OAKLAND -- Billed as a battle of David vs. Goliath, Game 1 of the Western Conference finals went exactly how you would have expected. The veteran, experienced team got out ahead and held off their young challenger throughout the evening.
The Portland Trail Blazers pulled to within six to start the fourth quarter, but then it was all Warriors. Golden State pulled away for an easy 116-94 victory to take a 1-0 series lead.
It wasn't all bad, but the Blazers have some glaring issues they need to work out before Game 2 on Thursday evening.
Here are two positives and two negatives that the Trail Blazers can take away from their loss in Game 1:
Rodney Hood came into Game 1 questionable with a hyperextended left knee. Not only did he play, but he made a very nice contribution.
The veteran wing finished the game with 17 points on 4-for-8 shooting off Portland's bench. He knocked down two 3-pointers and shot a perfect 7-for-7 from the free-throw line.
Damian Lillard and CJ McCollum are the straw that stirs the Blazers' drink, but in order to beat the Warriors, coach Terry Stotts needs major contributions from players like Hood, Moe Harkless, Seth Curry and Al-Farouq Aminu.
Hood needs to repeat this performance a few more times if Portland is going to have a shot.
Portland was outshot from the field, outshot from behind the arc and lost the turnover battle 21-14. Somehow they still managed to stay in the game until a late fourth-quarter barrage by the two-time defending NBA champions.
One of the primary reasons was due to Portland's ability to get to the foul line and make their freebies. They were the aggressors in the paint and the refs called the game accordingly.
Portland knocked down 27-of-31 from the line, outscoring the Warriors by 12 points at the charity stripe.
Kanter on the Perimeter
The acquisition of Enes Kanter worked out tremendously for the Trail Blazers in the second half of the season and into the postseason. But his limitations as a defender on the perimeter make him nearly unplayable against certain players.

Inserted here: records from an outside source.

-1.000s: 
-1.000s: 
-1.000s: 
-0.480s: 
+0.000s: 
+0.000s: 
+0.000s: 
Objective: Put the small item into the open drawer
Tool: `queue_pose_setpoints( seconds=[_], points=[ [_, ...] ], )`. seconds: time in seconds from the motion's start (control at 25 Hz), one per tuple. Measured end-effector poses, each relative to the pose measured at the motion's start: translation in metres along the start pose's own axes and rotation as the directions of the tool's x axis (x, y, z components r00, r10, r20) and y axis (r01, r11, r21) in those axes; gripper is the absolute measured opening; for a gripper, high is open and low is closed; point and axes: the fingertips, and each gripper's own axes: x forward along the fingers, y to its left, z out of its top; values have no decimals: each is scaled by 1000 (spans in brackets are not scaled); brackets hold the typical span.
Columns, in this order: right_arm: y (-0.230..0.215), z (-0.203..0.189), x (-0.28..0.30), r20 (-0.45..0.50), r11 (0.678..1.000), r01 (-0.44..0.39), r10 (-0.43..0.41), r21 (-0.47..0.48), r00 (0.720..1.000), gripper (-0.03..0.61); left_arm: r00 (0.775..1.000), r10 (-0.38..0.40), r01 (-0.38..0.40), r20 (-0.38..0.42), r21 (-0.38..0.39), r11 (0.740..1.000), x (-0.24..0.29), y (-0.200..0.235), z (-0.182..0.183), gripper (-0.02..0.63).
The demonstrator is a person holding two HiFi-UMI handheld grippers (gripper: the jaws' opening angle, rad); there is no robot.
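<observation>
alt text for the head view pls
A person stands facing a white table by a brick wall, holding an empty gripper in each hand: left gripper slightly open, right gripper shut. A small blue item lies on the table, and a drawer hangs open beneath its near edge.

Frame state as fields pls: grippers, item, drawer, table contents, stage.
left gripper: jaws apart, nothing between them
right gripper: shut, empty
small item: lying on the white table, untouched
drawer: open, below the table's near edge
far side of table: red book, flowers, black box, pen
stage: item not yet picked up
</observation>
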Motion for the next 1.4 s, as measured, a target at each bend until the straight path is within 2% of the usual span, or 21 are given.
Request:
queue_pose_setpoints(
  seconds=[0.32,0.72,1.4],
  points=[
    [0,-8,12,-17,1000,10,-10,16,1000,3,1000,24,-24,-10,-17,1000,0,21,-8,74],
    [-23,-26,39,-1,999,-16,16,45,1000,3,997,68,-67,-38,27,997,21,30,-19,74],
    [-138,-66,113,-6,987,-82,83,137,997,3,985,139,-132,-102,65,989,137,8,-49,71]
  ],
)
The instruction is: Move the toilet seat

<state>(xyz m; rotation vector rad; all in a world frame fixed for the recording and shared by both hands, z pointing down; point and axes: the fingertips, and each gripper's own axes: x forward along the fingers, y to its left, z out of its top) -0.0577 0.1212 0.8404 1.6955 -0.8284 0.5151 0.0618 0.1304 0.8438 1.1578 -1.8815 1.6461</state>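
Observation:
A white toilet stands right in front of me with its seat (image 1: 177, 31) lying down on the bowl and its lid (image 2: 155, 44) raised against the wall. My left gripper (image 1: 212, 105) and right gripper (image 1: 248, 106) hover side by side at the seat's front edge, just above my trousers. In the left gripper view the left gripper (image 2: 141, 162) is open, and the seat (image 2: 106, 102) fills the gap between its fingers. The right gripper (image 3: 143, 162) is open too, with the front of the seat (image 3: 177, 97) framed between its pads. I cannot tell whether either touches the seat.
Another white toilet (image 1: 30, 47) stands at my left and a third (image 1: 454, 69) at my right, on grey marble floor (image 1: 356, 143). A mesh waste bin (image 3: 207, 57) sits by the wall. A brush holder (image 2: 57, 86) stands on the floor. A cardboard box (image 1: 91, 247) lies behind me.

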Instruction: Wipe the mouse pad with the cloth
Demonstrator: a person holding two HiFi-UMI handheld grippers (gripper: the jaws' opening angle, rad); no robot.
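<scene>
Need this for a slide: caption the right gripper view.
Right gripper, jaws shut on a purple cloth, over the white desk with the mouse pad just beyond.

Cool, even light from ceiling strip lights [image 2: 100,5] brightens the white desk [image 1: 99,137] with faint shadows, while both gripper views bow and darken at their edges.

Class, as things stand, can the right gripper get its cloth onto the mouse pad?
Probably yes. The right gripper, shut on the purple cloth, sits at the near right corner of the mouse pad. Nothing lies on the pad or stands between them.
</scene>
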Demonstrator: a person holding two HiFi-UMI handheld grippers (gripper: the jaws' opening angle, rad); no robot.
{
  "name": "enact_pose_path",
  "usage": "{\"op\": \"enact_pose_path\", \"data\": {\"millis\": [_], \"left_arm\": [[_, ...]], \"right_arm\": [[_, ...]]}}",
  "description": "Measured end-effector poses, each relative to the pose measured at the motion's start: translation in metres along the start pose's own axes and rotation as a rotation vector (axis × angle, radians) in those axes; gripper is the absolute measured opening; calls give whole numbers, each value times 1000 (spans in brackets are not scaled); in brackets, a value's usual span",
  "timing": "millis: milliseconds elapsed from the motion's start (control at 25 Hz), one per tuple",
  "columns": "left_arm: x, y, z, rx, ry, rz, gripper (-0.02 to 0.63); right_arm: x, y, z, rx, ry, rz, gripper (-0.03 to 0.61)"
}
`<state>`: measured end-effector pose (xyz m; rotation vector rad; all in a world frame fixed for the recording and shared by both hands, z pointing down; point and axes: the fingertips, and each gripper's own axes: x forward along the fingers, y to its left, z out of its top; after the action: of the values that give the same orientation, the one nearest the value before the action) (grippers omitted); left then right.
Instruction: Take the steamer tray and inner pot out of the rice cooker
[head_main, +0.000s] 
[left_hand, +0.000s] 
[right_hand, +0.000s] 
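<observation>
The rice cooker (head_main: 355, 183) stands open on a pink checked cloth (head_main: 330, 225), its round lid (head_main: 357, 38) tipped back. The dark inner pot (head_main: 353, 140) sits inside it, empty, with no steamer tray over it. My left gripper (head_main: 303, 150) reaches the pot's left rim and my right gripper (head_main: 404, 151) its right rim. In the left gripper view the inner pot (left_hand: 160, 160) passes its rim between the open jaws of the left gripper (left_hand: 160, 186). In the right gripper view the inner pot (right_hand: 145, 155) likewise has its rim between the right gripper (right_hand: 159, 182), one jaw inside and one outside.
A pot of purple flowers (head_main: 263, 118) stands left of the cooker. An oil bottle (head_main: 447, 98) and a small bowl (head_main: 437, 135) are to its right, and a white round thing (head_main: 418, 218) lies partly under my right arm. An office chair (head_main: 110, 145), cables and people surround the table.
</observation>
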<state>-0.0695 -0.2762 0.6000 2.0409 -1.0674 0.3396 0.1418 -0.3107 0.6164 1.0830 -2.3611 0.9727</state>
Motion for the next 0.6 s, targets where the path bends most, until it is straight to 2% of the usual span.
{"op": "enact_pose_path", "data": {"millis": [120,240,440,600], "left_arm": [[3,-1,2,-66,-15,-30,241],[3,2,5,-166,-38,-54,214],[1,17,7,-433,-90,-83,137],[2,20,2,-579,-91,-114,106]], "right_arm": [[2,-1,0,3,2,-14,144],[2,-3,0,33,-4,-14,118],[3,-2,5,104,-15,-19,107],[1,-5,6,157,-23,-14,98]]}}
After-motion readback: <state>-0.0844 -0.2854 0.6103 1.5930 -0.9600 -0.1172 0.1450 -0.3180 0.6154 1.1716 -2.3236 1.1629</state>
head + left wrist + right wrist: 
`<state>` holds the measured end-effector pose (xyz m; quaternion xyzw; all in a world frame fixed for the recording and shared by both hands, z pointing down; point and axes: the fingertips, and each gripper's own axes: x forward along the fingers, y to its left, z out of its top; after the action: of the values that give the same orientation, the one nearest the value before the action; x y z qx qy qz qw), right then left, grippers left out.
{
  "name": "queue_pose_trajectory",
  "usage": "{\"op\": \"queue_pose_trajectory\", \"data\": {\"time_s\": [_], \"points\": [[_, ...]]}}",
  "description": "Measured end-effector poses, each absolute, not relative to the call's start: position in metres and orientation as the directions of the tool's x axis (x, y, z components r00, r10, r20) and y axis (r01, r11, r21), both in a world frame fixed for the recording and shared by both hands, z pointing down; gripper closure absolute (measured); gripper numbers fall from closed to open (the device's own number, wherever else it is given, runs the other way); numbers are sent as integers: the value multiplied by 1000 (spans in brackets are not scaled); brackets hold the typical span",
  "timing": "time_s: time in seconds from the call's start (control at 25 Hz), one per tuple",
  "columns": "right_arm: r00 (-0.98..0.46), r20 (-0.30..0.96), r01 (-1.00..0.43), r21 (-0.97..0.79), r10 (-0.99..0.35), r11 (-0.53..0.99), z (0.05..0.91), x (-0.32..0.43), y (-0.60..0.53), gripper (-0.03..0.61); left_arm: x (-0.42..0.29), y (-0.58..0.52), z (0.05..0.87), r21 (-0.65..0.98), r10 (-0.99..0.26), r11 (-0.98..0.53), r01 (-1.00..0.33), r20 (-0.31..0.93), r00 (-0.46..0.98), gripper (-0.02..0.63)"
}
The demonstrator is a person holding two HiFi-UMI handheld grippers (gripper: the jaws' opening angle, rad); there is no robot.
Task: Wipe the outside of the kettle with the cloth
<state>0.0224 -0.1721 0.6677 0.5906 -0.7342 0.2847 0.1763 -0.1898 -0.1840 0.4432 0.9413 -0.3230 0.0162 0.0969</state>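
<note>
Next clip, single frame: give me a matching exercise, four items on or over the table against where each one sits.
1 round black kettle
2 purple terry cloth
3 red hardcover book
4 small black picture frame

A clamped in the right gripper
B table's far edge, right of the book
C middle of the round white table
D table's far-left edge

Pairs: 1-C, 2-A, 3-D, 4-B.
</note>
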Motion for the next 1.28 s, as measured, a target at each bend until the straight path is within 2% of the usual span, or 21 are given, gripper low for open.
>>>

Steph Curry called for and got the screen on multiple occasions and Kanter didn't even try to show high against the greatest shooter the game has ever seen.
If Kanter can't play outside, the team might be better served sitting the big man for long stretches and going with long, versatile defenders.
In addition to his defensive woes, the Blazers starting center posted just six points on 3-of-8 shooting in 32 minutes of play. He hit the boards hard, leading Portland with 16 rebounds, but he has to be more versatile.
Draw and kick?
If Portland is going to compete, the Rod Strickland jump passes from Lillard have to stop. The All-Star guard turned the ball over a game-high seven times on the evening and a high percentage of those gaffes were completely forced.
Lillard tried to beat his man off the dribble, collapse the lane and kick to open shooters. It didn't work against the length of the Warriors' defenders. He often got too deep and the Warriors collapsed on him in the key.
To compound matters, the Blazers leading scorer hit just 4-of-12 from the field to finish with 19 points, six assists and four rebounds.
Lillard is a huge reason Portland is still alive in the postseason. Whether it was Game 1 jitters, fatigue or playing at home, he wasn't at his best. If the Trail Blazers are going to pull off the upset, Lillard has to star.